CHIEF EXECUTIVE. President Rodrigo Duterte talks to the people after holding a meeting with the Inter-Agency Task Force on the Emerging Infectious Diseases (IATF-EID) core members at the Arcadia Active Lifestyle Center in Matina, Davao City on June 21, 2021.

Malacañang

'The past five years of Duterte have proven that having a strongman at the helm of government can never be enough,' say professors Carmel Abao and Jayeel Cornelio in an Ateneo School of Government report

Despite President Rodrigo Duterte’s enduring popularity among Filipinos, the Chief Executive failed to use his record ratings to improve the lives of Filipinos, as millions more continued to feel hunger and experience poverty exacerbated by the pandemic.

This is what a recent report published by the Ateneo School of Government found, after political science professor Carmel Abao and sociologist and development studies professor Jayeel Cornelio analyzed the Duterte government’s social development reform agenda. 

Abao and Cornelio assessed the poverty incidence against self-rated poverty, hunger statistics against self-rated hunger, as well as education completion rates and budget allocations for social programs, to measure the impact of Duterte’s leadership.
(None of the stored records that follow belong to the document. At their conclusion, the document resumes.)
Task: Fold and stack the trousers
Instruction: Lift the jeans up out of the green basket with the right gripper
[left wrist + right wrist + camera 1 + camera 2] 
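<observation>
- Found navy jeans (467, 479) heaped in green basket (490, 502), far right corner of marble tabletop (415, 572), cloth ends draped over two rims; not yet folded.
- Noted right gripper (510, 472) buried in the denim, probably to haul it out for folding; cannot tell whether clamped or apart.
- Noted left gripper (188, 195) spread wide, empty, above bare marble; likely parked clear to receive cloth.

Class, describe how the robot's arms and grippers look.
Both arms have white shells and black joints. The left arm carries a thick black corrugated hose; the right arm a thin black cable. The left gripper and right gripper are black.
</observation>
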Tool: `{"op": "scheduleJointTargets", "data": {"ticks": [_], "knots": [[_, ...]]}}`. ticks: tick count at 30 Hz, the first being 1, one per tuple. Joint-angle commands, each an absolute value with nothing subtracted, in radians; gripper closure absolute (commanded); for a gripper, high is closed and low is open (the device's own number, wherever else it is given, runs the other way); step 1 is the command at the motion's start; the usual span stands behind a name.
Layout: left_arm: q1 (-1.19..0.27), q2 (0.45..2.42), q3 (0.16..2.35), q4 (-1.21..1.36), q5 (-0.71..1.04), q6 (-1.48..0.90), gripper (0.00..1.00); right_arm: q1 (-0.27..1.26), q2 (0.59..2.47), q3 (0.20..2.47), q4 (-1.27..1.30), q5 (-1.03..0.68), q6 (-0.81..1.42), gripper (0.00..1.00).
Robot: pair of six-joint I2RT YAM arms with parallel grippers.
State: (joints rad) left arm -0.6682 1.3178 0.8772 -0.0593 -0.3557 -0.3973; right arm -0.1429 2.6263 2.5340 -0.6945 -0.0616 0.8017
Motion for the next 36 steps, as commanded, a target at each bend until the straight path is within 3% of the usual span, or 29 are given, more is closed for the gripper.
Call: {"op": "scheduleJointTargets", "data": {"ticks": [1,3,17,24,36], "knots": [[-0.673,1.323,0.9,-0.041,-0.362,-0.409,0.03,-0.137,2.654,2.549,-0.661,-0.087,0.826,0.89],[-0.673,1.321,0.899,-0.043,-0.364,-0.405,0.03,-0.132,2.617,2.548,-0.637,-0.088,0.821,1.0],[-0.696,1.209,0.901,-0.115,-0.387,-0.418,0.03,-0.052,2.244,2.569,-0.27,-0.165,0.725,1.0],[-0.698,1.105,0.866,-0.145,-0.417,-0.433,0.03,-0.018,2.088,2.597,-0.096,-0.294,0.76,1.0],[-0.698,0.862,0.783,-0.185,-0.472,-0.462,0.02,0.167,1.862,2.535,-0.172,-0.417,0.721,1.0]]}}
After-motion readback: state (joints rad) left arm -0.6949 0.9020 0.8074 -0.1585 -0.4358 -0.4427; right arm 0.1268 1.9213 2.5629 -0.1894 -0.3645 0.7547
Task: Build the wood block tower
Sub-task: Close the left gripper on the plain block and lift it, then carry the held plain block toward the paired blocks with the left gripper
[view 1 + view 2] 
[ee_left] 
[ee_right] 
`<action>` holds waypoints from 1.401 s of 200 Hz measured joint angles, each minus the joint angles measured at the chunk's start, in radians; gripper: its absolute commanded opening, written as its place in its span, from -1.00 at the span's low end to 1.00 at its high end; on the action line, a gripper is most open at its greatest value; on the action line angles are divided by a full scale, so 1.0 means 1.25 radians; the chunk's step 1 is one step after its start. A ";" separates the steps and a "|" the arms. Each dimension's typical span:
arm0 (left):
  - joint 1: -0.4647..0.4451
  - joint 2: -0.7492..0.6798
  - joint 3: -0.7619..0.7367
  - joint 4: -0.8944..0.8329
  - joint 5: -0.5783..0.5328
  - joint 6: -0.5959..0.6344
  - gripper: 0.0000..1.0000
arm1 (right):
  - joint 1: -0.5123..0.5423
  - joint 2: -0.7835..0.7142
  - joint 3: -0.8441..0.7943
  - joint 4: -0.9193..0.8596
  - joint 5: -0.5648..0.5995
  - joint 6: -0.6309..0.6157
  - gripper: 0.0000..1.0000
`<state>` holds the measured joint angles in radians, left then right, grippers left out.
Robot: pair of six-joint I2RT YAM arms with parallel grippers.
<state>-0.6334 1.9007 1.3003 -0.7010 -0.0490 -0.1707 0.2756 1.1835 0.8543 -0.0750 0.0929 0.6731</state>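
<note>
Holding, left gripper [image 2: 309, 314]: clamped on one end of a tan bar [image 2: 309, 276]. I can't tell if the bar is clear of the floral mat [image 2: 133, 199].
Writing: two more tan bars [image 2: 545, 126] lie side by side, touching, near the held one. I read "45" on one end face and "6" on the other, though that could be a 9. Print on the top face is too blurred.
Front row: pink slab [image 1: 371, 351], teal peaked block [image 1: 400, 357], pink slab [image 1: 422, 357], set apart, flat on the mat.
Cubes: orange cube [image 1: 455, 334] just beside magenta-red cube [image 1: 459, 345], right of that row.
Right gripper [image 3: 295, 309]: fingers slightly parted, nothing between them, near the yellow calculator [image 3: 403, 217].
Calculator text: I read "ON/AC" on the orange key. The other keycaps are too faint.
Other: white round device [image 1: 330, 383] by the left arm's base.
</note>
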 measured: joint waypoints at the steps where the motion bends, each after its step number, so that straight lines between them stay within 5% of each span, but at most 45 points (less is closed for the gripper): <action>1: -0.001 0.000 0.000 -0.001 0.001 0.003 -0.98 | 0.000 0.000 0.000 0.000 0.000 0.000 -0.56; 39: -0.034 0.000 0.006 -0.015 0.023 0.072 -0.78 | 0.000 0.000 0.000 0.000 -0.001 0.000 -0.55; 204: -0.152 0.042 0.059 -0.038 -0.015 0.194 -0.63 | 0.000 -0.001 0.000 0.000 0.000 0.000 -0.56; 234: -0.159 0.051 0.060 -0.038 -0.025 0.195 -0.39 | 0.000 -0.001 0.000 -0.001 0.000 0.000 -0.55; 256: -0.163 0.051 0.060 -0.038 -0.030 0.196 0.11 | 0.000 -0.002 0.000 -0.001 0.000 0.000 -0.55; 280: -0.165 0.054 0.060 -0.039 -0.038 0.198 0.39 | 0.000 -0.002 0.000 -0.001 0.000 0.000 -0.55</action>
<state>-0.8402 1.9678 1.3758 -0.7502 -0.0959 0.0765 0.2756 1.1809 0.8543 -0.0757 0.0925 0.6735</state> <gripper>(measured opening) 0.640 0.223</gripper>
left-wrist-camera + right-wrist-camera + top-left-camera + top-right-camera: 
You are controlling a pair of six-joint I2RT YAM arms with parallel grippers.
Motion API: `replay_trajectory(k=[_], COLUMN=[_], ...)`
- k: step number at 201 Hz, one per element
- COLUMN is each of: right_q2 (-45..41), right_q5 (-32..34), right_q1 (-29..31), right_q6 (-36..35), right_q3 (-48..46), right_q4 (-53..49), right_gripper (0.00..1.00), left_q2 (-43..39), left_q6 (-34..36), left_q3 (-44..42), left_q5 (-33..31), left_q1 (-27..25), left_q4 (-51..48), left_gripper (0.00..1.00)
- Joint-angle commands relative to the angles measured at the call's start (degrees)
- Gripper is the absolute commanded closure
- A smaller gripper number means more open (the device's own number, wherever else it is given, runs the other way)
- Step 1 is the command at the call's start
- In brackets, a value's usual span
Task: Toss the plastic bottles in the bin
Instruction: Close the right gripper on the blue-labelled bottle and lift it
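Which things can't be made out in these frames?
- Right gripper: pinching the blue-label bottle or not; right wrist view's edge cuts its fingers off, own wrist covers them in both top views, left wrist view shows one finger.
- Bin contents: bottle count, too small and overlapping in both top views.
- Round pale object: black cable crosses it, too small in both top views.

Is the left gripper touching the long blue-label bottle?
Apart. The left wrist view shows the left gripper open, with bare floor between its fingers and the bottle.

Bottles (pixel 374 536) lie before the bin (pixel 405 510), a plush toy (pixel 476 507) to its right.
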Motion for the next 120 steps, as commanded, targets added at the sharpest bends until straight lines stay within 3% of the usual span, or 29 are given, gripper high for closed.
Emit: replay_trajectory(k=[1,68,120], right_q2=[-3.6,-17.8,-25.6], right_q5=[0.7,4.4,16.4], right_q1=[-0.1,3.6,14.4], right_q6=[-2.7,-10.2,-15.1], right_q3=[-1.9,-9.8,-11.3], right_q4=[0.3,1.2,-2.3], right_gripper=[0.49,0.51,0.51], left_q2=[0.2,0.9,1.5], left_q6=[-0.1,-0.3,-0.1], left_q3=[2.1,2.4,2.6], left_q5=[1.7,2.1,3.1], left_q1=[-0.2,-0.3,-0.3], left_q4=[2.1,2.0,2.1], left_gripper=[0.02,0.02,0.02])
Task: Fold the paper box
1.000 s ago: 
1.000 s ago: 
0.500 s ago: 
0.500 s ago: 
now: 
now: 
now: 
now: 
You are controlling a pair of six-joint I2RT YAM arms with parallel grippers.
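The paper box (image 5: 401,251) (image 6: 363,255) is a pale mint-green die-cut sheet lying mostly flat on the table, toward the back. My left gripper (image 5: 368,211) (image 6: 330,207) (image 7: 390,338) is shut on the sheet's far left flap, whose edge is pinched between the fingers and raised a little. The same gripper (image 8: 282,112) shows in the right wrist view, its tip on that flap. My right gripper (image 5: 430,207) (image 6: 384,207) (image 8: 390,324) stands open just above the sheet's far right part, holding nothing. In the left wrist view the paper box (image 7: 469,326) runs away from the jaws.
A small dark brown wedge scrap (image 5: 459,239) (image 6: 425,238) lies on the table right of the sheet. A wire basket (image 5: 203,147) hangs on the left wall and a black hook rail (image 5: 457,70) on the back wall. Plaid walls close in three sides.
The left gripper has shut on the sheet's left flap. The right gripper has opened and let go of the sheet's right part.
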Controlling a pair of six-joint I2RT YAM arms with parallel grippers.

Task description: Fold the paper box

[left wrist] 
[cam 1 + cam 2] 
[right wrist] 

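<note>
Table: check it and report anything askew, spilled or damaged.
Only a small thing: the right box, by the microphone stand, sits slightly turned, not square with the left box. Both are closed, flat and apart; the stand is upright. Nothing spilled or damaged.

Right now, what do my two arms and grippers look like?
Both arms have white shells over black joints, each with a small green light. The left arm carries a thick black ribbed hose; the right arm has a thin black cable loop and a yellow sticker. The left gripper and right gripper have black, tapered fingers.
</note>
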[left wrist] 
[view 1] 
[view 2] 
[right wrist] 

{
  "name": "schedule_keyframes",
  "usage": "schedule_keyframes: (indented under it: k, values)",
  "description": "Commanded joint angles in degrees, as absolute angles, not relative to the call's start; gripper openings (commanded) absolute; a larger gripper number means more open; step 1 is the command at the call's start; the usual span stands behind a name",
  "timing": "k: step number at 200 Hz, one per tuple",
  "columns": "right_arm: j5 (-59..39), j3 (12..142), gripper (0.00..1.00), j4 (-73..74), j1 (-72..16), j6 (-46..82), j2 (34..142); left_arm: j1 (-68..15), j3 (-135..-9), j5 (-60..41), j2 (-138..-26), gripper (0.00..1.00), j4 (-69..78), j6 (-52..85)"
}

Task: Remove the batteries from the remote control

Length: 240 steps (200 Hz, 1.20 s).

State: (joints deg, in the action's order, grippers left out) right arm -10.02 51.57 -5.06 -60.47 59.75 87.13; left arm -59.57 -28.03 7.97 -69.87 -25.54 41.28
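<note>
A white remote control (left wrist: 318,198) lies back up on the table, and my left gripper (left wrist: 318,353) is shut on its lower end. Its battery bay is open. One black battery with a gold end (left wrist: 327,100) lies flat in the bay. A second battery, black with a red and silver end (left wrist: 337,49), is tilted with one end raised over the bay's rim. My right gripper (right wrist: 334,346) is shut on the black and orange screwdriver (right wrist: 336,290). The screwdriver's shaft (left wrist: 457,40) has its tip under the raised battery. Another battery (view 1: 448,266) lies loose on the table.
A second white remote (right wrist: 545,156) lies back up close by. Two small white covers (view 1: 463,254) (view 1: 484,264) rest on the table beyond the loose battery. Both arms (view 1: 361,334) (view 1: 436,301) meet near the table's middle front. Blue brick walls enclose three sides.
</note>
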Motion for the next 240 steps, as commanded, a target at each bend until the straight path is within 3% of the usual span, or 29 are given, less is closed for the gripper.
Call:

Duterte, they recalled, ran on a campaign of “tapang at malasakit” (courage and compassion), promising to take a tough stand on crime and bring palpable change to the lives of Filipinos. 

“President Duterte may be very popular and official poverty rates may be going down, but these do not erase the reality that many Filipinos continue to feel and experience poverty and hunger – especially under the pandemic,” the pair said. 

They added: “The numbers reveal that President Duterte did not use his political capital where it is supposed to matter: in the everyday lives of Filipinos. The story of President Duterte thus is the story of misused and wasted political capital.”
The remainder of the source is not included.